18:45 o cuarto para las siete
Palpo de nuevo en el bolsillo para asegurarme de que mi carnet sigue ahí mientras reviso cuántos hay delante: dos señoras jóvenes, su hijo de diez años, y un hombre negro con su mujer, a todas luces extranjeros los dos. Todos usan mascarilla y a todos se le ve la franja roja que indica que su vida útil ha caducado. Estamos formados para obtener una nueva, una que el Sistema de Vigilancia Epidemiológica verifica antes de abordar. “Si no tomo este microbús, no llego a mi casa con luz de día”, pienso y repaso mi número personal. Cabemos siete personas más, y yo soy la número 6. Respiro; si no pasa nada, me toca el penúltimo asiento en el transporte.
18:15, hace media hora
De pie, abro el periódico y localizo la página y el párrafo donde me quedé, sin descuidar la pantalla del monitor en la pared, donde, en cualquier momento, espero leer mi número de identidad. Siento el aleteo inconfundible de un mosco en la oreja que me alarma, pues estos zancuditos se han vuelto una amenaza mortal. Manoteo y veo cómo sale huyendo, le sigo el vuelo y veo que se posa en la mano del hombre que está sentado leyendo. Sin pensarlo, me lanzo sobre el insecto y asesto un golpe seco con el diario. El hombre pega un brinco esperando una explicación. Para tranquilizarlo, le muestro el insecto que ha ido a parar muerto en el suelo. Me sonríe agradecido y apenas tuve tiempo de corresponder a su gesto porque en ese momento el monitor muestra y canta mi número: M&214-9, ¡es mi número!

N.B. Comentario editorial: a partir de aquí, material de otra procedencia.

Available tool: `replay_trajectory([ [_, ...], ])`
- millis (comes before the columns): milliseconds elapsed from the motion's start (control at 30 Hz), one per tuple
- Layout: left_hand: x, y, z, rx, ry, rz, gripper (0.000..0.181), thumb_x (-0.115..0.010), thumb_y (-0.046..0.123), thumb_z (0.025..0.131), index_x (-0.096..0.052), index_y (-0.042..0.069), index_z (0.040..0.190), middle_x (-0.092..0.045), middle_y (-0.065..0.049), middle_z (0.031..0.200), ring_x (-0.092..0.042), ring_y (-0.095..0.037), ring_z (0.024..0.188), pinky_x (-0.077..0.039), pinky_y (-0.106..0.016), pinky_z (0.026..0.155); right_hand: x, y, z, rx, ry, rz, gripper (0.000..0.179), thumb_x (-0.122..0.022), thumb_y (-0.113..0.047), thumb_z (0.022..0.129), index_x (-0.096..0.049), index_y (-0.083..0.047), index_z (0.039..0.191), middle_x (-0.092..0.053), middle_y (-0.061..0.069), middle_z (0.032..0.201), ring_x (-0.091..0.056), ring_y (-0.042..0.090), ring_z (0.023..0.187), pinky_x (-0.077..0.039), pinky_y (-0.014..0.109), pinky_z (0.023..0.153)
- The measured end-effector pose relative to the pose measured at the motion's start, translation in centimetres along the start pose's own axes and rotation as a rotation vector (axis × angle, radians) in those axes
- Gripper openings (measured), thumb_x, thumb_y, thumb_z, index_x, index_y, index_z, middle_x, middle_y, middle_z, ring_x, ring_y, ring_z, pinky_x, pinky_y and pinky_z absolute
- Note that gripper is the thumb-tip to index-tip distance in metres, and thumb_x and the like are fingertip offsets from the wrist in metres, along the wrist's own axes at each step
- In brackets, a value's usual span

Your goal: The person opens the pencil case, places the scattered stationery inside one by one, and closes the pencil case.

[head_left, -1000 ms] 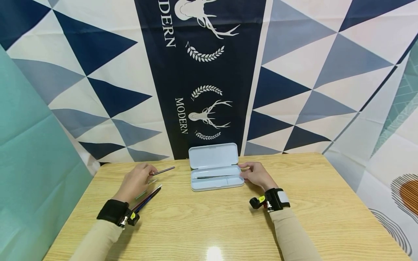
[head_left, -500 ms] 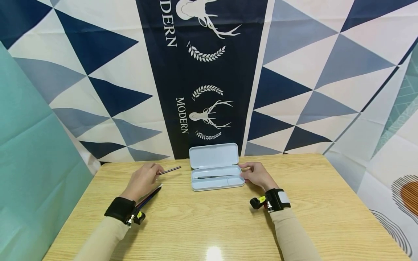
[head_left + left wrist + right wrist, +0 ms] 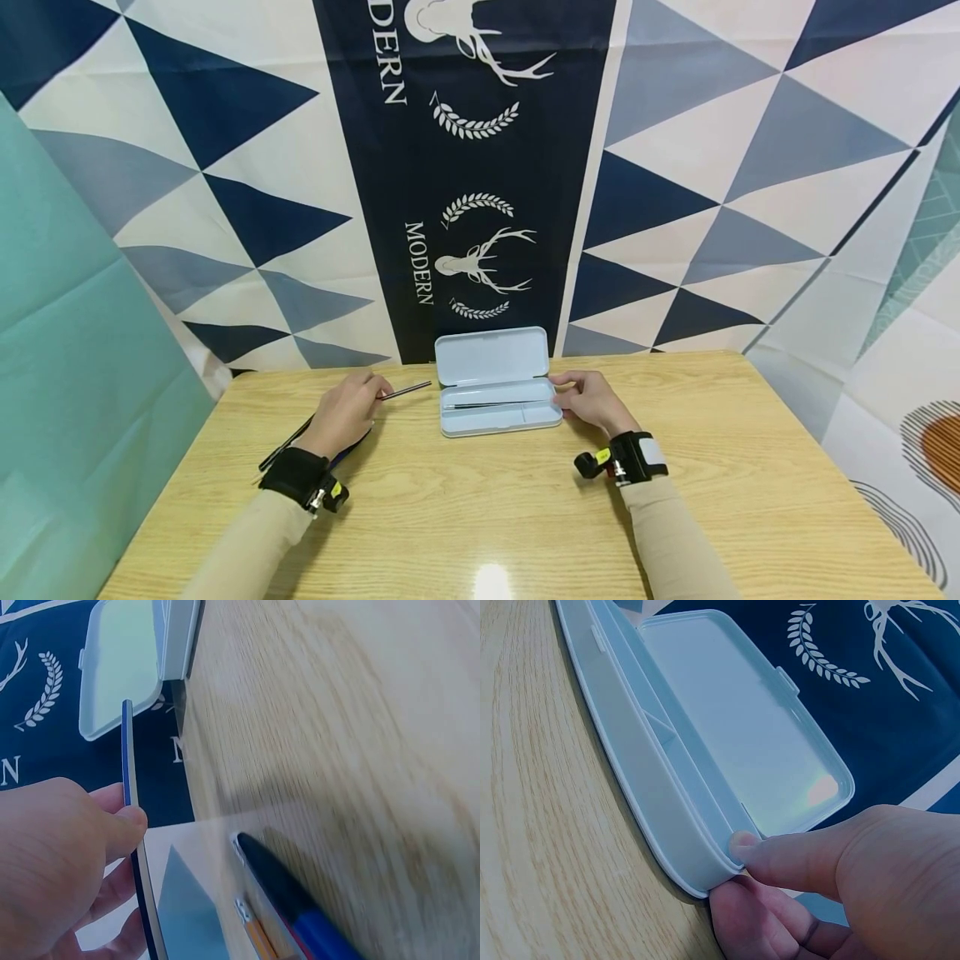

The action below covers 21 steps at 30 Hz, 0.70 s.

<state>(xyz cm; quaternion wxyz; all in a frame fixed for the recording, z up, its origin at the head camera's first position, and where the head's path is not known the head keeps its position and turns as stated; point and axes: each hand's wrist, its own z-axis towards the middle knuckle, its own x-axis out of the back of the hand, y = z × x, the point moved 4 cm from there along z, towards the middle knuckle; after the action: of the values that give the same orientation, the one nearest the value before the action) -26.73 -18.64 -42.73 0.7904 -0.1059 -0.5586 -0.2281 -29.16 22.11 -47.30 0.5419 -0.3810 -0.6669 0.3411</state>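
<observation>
My left hand (image 3: 348,414) pinches a dark blue pencil with pale stripes (image 3: 128,761) between thumb and fingers. Its far end points at the light blue pencil case (image 3: 491,432), just short of the case's left side. The case stands with its lid raised against the wall cloth, and a thin dark stick (image 3: 480,406) lies in its rear compartment. At the right end my right hand (image 3: 592,402) grips the case, thumb over the rim and fingers against the outside, as the right wrist view shows.
Below the left hand lie a blue and black pen (image 3: 300,900) and an orange pencil (image 3: 257,937). A dark rod (image 3: 285,443) shows behind the left wrist. Patterned cloth (image 3: 480,167) rises at the wooden table's (image 3: 480,500) back edge.
My left hand has moved right with the pencil, bringing its tip close to the case. The dark rod behind the wrist has come into sight. My right hand stays on the case.
</observation>
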Motion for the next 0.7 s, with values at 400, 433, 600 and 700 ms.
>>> replay_trajectory([
  [400,-0.6,1.5,1.3,-0.012,-0.030,-0.011,0.025,-0.078,-0.008,0.096,-0.080,0.010,0.114,-0.072,-0.006,0.102,-0.072,-0.024,0.095,-0.064,-0.044,0.075,0.0,-0.2,-0.1,0.015,-0.004,-0.004,0.046,-0.074,-0.003,0.103,-0.069,0.004,0.148,-0.062,0.002,0.080,-0.063,0.013,0.072,-0.056,0.022,0.068],
  [433,-0.7,1.7,1.4,-0.013,-0.031,-0.012,0.025,-0.078,-0.008,0.096,-0.081,0.009,0.114,-0.072,-0.006,0.102,-0.072,-0.024,0.095,-0.064,-0.044,0.076,0.0,-0.2,-0.1,0.015,-0.004,-0.003,0.046,-0.074,-0.003,0.104,-0.069,0.004,0.148,-0.062,0.002,0.080,-0.063,0.013,0.072,-0.056,0.022,0.068],
  [600,-1.1,2.2,2.1,-0.011,-0.047,-0.022,0.024,-0.077,-0.007,0.098,-0.081,0.009,0.115,-0.073,-0.006,0.103,-0.073,-0.026,0.097,-0.065,-0.044,0.078,0.1,-0.2,-0.1,0.011,-0.006,-0.005,0.045,-0.074,-0.003,0.104,-0.069,0.004,0.148,-0.061,0.002,0.080,-0.063,0.013,0.072,-0.055,0.022,0.067],
  [700,-1.2,2.6,2.5,-0.022,-0.044,-0.027,0.022,-0.077,-0.005,0.099,-0.081,0.009,0.115,-0.072,-0.006,0.103,-0.072,-0.025,0.098,-0.064,-0.044,0.079,0.1,-0.1,-0.2,0.007,-0.006,-0.005,0.046,-0.074,-0.004,0.104,-0.069,0.003,0.149,-0.060,0.002,0.080,-0.063,0.013,0.072,-0.055,0.022,0.068],
])
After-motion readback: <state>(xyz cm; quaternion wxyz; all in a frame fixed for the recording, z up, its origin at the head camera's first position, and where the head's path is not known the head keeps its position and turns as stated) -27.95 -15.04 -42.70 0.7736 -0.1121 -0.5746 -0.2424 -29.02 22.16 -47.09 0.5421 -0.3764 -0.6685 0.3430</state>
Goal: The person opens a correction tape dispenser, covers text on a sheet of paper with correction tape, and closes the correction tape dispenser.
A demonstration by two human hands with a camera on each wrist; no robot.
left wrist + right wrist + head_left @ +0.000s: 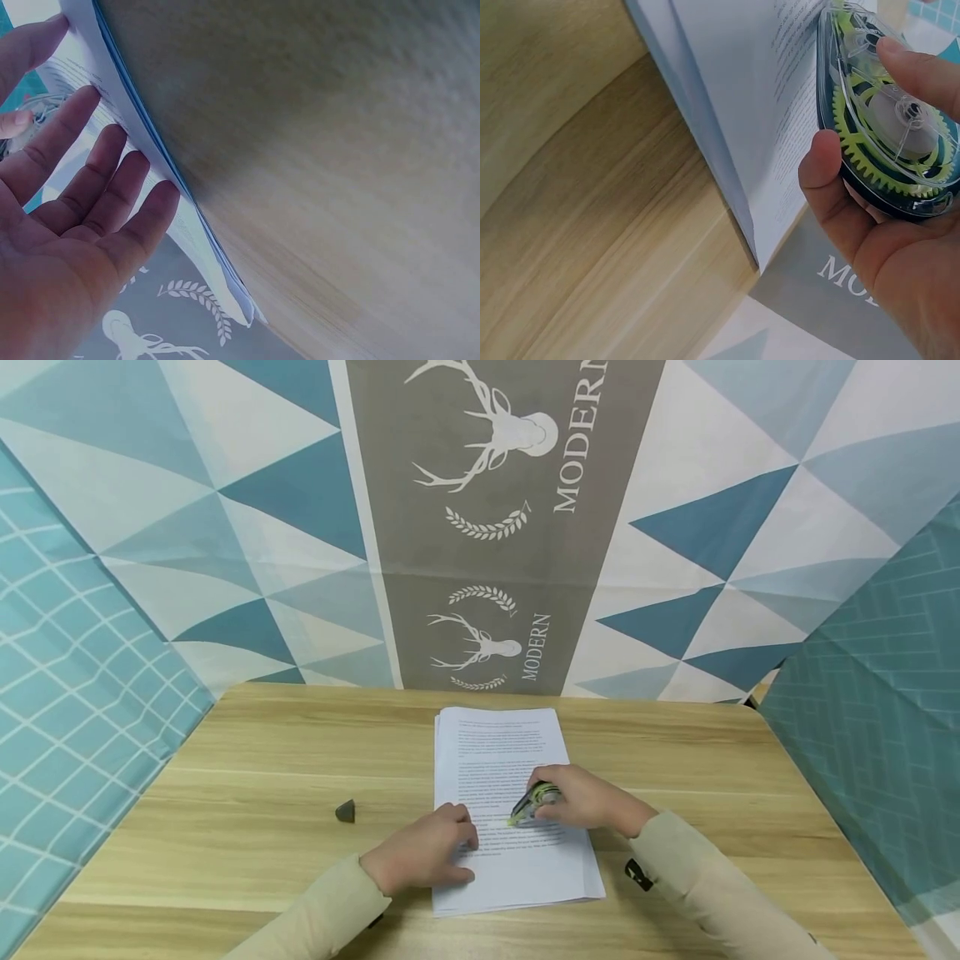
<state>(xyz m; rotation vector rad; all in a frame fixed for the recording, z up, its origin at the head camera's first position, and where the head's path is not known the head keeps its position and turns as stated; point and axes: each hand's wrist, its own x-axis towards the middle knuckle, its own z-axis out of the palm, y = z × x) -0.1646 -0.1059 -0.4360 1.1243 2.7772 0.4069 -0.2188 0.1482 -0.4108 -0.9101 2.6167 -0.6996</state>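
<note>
A stack of printed paper [517, 881] lies on the wooden table, its top sheet full of text lines. My right hand [581, 797] grips a correction tape dispenser [900, 127] with a clear case and yellow-green gear wheels. In the head view, the tip of the correction tape [525, 810] is at the lower text lines; whether it touches the sheet I cannot tell. My left hand [427, 850] rests on the lower left part of the stack. Its fingers, slightly bent and spread in the left wrist view, have fingertips [166, 195] on the paper and hold nothing.
A small dark cap-like piece [346, 811] lies on the table [262, 827] left of the stack. A black object [638, 874] shows beside the right sleeve. Behind the table's far edge hangs a patterned cloth [480, 568], with blue cloths at both sides.
</note>
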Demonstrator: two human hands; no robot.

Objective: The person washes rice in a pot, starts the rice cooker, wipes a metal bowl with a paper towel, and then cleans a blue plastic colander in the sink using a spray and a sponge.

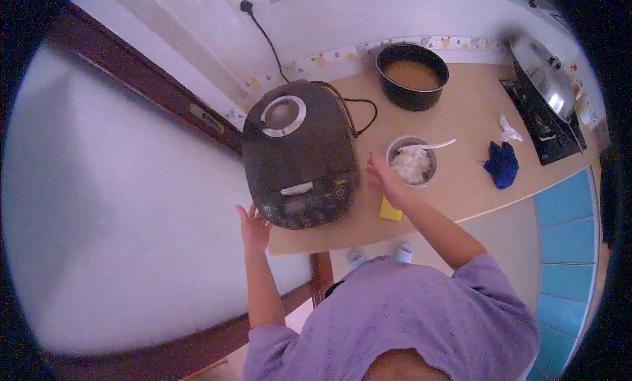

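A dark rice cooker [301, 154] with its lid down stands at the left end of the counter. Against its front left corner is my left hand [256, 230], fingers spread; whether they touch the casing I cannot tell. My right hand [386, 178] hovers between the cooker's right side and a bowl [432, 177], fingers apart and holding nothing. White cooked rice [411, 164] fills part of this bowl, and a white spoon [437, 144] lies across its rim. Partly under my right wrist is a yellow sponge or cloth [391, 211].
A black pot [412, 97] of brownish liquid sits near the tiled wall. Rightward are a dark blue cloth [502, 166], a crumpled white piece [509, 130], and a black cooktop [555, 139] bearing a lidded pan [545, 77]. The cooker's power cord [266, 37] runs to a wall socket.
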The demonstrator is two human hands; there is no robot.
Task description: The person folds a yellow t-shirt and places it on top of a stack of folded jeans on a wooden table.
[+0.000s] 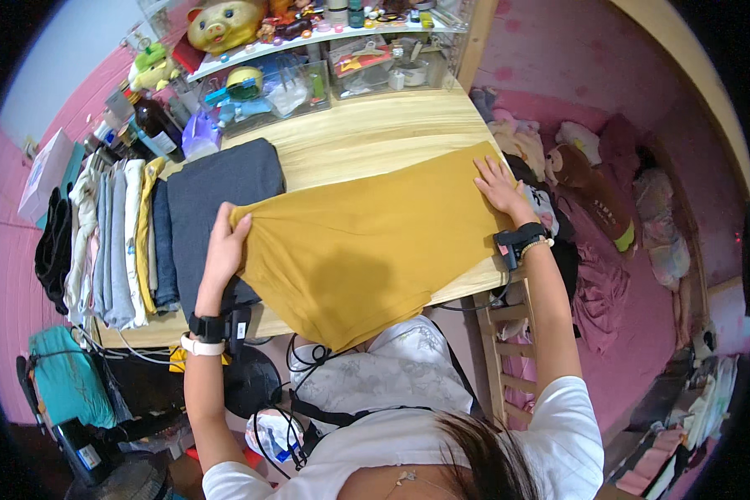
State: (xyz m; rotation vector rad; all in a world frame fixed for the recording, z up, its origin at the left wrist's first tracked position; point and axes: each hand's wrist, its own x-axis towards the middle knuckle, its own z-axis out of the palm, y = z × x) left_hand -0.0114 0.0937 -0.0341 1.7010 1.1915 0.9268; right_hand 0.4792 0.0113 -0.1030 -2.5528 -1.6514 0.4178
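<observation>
A mustard-yellow cloth garment (375,231) lies spread across the wooden desk (375,137), its lower part hanging over the front edge towards my lap. My left hand (228,237) pinches its left corner between thumb and fingers, with creases running out from the grip. At the right end, my right hand (499,187) rests flat on the cloth with its fingers spread. Left of the yellow cloth lies a folded dark grey garment (225,172), partly behind my left hand and wrist. Beside it stands a row of folded clothes (119,240), in white, grey, yellow and blue.
Bottles (156,125) and a purple packet (200,134) stand at the desk's back left. Clear drawers (275,94) sit under a shelf holding a gold piggy bank (225,28). A black cable (475,306) hangs by the front edge. Another person (662,219) lies on the pink bed at right.
</observation>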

Me acerco al mostrador y una señorita, que se adivina hermosa debajo de una mascarilla reglamentaria, me recita las instrucciones. Con el mayor cuidado, me entrega un sobre que “debe abrir confidencialmente, leer el número que está ahí y, por su propia seguridad, memorizarlo”. A mi manera, trato de retenerlo: Cuatro más el doble, ocho; luego el ocho más uno, nueve; más el primero dos veces, cuatro y tresmasuno: cuatro ochenta y nueve, cuatro treinta y uno.
Con mi carnet en el bolsillo me coloco en la fila, justo detrás del hombre a quien hace un rato le salvé la vida evitando que el mosco pudiera infectarlo; inserto mi carnet en la máquina y le dicto mi número a una vigilante excedida de peso: 489341. La gorda me mira con severidad, pues la clave no coincide. Sin aspavientos hace una señal a dos policías que acuden en el acto.Me toma cada una por un brazo y me reinstalan en la sala. Antes de dejarme afuera del andén, una de ellas me desliza una amenaza: ¿De qué nos quieres ver la cara?
Vuelta al trámite desde el principio.
18:47 o menos de un cuarto para las siete
Pasé la tarjeta por la ranura y para teclear la clave en la máquina, estuve a punto de confundir el número 771177 con el 117711; la muchacha me clavó sus ojos miel con absoluta desconfianza y me hostigó: “¿Está usted segura?” “Sí; completamente”, respondí sin bajar la mirada. Tecleó con ese gesto automático que dan el tedio y la costumbre. Sudé frío. “Pero si usted teclea mal, no es mi culpa; se lo advierto”, dije sin despegar los dientes. “¿Perdón?”, y de nuevo me apuñaló con sus hermosos ojos. “Nada, mi reina, nada”, y sonreí lo mejor que pude. Con una casi sonrisa, la muchacha hizo un gesto de “más te vale”, y las dos leímos en la pantalla: operación exitosa”. Una mascarilla dentro de una caja plastificada salió del despachador. La revisé y me la coloqué en el rostro sin dejar de avanzar…
Me tocó junto al conductor, quien no tenía intenciones de negarme el asiento del copiloto pues de seguro que no quería perderse la compañía de una chica de hermosas piernas.
Ya que la ley nos obliga a usar estas mascarillas que nos cubren hasta los ojos, se ha vuelto costumbre en esta ciudad que las mujeres echemos mano de escotes y faldas cortas.
Hace algunos años, una podía andar con cubre-bocas, como mucho; pero es que el virus no era tan agresivo ni resistente como ahora. A tres años de la pandemia por coronavirus, si tenemos que cuidarnos hasta de los zancudos, es porque, según se dice, estos insectos pueden hospedar el virus y transmitirlo a los humanos.